Comment 2 Domagoj Hranjec 2015-10-22 15:16:33 UTC
Tested disk on Linux kernel 3.9.6.

[    2.050806] ata2.01: FORCE: horkage modified (noncq)
[    2.050825] ata2.01: ATA-0: WDC AC2420F, 06.16K25, max MWDMA1
[    2.050838] ata2.01: 830760 sectors, multi 16, CHS 989/15/56
[    2.070346] ata2.01: configured for MWDMA1 (device error ignored)
[    2.092510] scsi 1:0:1:0: Direct-Access     ATA      WDC AC2420F      06.1 PQ: 0 ANSI: 5
[    2.095005] sd 1:0:1:0: [sdb] 830760 512-byte logical blocks: (425 MB/405 MiB)
[    2.095337] sd 1:0:1:0: [sdb] Write Protect is off
[    2.095355] sd 1:0:1:0: [sdb] Mode Sense: 00 3a 00 00
[    2.095497] sd 1:0:1:0: [sdb] Write cache: disabled, read cache: enabled, doesn't support DPO or FUA
[    2.098403] sd 1:0:1:0: Attached scsi generic sg2 type 0
[    2.112629]  sdb: sdb1
[    2.112629]  sdb1: <bsd: >
[    2.114854] sd 1:0:1:0: [sdb] Attached SCSI disk

After mount, disk works, reads and writes without any problem. 

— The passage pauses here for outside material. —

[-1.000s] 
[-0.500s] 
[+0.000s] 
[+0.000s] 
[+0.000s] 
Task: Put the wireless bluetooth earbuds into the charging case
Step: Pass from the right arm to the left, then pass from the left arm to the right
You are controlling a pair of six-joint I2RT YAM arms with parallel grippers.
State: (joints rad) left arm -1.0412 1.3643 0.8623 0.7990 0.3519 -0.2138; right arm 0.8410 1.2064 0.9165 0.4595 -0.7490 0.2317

Linux ignores the error during configuration and adds the drive, like the 8.4 version of FreeBSD was doing. Obviously, the version 9 fails on error and just drop the disk from configuration.
Comment 3 Domagoj Hranjec 2015-12-17 15:08:56 UTC
The problem is that the new ATA_CAM implementation don't handle the drive in the correct way. The current workaround is to disable the ATA_CAM and activate the old atadisk code in the custom kernel.

--
Example of working MYKERNEL file:

include GENERIC
ident MYKERNEL

nooptions ATA_CAM
device atadisk
device atapicd

--
system message buffer content:

ad3: FAILURE - SETFEATURES SET TRANSFER MODE status=51<READY,DSC,ERROR> error=4<ABORTED>
ad3: 405MB <WDC AC2420F 06.16K25> at ata1-slave WDMA1

--
Disc is functioning normally with this kernel configuration.
Comment 4 sasamotikomi 2016-01-13 14:10:01 UTC
(In reply to cab902 from comment #3)
Fix for new ATA_CAM implementation is here:
https://bugs.freebsd.org/bugzilla/show_bug.cgi?id=199495
Comment 5 Domagoj Hranjec 2017-10-10 11:58:53 UTC
System is now updated to the FreeBSD v10.4 and the problem still isn't solved.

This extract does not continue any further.